→ **WHAT YOU HAVE TO DO**
Write the listing out once more, with every line exactly as it stands.

########

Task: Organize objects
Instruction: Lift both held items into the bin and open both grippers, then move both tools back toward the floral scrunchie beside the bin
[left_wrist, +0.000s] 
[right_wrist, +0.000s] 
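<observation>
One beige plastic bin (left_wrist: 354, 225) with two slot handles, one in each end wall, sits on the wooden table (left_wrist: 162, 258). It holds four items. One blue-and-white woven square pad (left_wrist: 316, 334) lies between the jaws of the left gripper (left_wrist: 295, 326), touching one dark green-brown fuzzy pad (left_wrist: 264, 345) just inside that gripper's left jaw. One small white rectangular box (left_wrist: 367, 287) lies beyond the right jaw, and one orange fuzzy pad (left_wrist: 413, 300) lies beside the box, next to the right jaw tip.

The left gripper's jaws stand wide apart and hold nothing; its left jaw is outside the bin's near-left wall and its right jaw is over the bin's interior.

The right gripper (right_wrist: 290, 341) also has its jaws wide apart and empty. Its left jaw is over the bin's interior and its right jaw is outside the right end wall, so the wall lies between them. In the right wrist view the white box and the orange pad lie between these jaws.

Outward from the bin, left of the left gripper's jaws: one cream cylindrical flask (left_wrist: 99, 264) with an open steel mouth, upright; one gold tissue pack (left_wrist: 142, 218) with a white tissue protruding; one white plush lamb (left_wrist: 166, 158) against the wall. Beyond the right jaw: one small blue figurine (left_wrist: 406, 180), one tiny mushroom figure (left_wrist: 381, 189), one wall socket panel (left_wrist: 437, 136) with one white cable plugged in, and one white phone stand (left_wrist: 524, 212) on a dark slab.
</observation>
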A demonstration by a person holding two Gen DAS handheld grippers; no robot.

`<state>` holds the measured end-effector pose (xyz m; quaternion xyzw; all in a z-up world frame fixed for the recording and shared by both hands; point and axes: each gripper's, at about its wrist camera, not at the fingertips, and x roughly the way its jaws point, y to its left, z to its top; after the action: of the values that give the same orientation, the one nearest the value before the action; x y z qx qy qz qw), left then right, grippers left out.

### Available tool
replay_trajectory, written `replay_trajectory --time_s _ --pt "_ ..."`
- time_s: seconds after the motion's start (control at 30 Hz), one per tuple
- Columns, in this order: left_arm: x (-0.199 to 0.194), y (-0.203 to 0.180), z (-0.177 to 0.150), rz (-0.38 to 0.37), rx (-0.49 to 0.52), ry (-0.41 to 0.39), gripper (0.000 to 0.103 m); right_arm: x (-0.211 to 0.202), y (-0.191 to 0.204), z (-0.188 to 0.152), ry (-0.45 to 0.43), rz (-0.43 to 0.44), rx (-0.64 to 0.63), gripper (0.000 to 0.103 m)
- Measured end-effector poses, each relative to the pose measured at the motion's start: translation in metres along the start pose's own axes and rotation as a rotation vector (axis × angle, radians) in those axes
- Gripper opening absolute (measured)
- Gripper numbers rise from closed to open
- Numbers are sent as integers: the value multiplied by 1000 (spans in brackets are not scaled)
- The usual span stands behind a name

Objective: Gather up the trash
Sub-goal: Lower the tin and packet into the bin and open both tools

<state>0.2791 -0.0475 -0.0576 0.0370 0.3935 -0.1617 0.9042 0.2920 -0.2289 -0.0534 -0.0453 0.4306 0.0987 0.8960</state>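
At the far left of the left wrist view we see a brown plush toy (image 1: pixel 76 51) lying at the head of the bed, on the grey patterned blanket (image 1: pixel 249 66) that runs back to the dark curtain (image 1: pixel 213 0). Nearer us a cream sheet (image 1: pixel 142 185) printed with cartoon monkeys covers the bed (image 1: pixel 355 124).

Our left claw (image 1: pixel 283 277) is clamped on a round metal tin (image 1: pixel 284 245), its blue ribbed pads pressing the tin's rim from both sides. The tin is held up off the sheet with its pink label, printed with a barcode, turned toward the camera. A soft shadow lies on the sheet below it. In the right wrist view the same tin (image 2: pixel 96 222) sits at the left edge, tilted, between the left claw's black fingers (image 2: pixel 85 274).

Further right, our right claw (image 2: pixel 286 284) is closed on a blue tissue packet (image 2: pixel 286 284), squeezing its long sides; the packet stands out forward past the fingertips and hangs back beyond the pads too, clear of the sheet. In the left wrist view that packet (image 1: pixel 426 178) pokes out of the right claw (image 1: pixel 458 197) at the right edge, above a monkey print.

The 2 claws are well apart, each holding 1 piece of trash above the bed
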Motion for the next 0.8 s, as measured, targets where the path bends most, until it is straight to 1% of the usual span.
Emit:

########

→ **OUTPUT FOR THIS TASK**
Task: Organize objects
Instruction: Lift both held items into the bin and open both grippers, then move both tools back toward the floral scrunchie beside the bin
[left_wrist, +0.000s] 
[right_wrist, +0.000s] 
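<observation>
One beige plastic bin (left_wrist: 354, 225) with two slot handles, one in each end wall, sits on the wooden table (left_wrist: 162, 258). It holds four items. One blue-and-white woven square pad (left_wrist: 316, 334) lies between the jaws of the left gripper (left_wrist: 295, 326), touching one dark green-brown fuzzy pad (left_wrist: 264, 345) just inside that gripper's left jaw. One small white rectangular box (left_wrist: 367, 287) lies beyond the right jaw, and one orange fuzzy pad (left_wrist: 413, 300) lies beside the box, next to the right jaw tip.

The left gripper's jaws stand wide apart and hold nothing; its left jaw is outside the bin's near-left wall and its right jaw is over the bin's interior.

The right gripper (right_wrist: 290, 341) also has its jaws wide apart and empty. Its left jaw is over the bin's interior and its right jaw is outside the right end wall, so the wall lies between them. In the right wrist view the white box and the orange pad lie between these jaws.

Outward from the bin, left of the left gripper's jaws: one cream cylindrical flask (left_wrist: 99, 264) with an open steel mouth, upright; one gold tissue pack (left_wrist: 142, 218) with a white tissue protruding; one white plush lamb (left_wrist: 166, 158) against the wall. Beyond the right jaw: one small blue figurine (left_wrist: 406, 180), one tiny mushroom figure (left_wrist: 381, 189), one wall socket panel (left_wrist: 437, 136) with one white cable plugged in, and one white phone stand (left_wrist: 524, 212) on a dark slab.
</observation>
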A demonstration by a person holding two Gen DAS handheld grippers; no robot.

`<state>` holds the measured end-effector pose (xyz m; quaternion xyzw; all in a z-up world frame fixed for the recording and shared by both hands; point and axes: each gripper's, at about its wrist camera, not at the fingertips, and x roughly the way its jaws point, y to its left, z to its top; after the action: of the values that give the same orientation, the one nearest the value before the action; x y z qx qy qz qw), left then right, grippers left out.

### Available tool
replay_trajectory, written `replay_trajectory --time_s _ --pt "_ ..."`
- time_s: seconds after the motion's start (control at 30 Hz), one per tuple
- Columns, in this order: left_arm: x (-0.199 to 0.194), y (-0.203 to 0.180), z (-0.177 to 0.150), rz (-0.38 to 0.37), rx (-0.49 to 0.52), ry (-0.41 to 0.39), gripper (0.000 to 0.103 m); right_arm: x (-0.211 to 0.202), y (-0.191 to 0.204), z (-0.188 to 0.152), ry (-0.45 to 0.43), rz (-0.43 to 0.44), rx (-0.64 to 0.63), gripper (0.000 to 0.103 m)
- Measured end-effector poses, each relative to the pose measured at the motion's start: translation in metres along the start pose's own axes and rotation as a rotation vector (axis × angle, radians) in those axes
- Gripper opening absolute (measured)
- Gripper numbers rise from closed to open
- Numbers are sent as integers: the value multiplied by 1000 (spans in brackets are not scaled)
- The usual span stands behind a name

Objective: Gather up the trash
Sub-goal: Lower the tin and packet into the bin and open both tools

<state>0.2791 -0.0475 -0.0576 0.0370 0.3935 -0.1617 0.9042 0.2920 -0.2289 -0.0534 -0.0453 0.4306 0.0987 0.8960</state>
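At the far left of the left wrist view we see a brown plush toy (image 1: pixel 76 51) lying at the head of the bed, on the grey patterned blanket (image 1: pixel 249 66) that runs back to the dark curtain (image 1: pixel 213 0). Nearer us a cream sheet (image 1: pixel 142 185) printed with cartoon monkeys covers the bed (image 1: pixel 355 124).

Our left claw (image 1: pixel 283 277) is clamped on a round metal tin (image 1: pixel 284 245), its blue ribbed pads pressing the tin's rim from both sides. The tin is held up off the sheet with its pink label, printed with a barcode, turned toward the camera. A soft shadow lies on the sheet below it. In the right wrist view the same tin (image 2: pixel 96 222) sits at the left edge, tilted, between the left claw's black fingers (image 2: pixel 85 274).

Further right, our right claw (image 2: pixel 286 284) is closed on a blue tissue packet (image 2: pixel 286 284), squeezing its long sides; the packet stands out forward past the fingertips and hangs back beyond the pads too, clear of the sheet. In the left wrist view that packet (image 1: pixel 426 178) pokes out of the right claw (image 1: pixel 458 197) at the right edge, above a monkey print.

The 2 claws are well apart, each holding 1 piece of trash above the bed
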Motion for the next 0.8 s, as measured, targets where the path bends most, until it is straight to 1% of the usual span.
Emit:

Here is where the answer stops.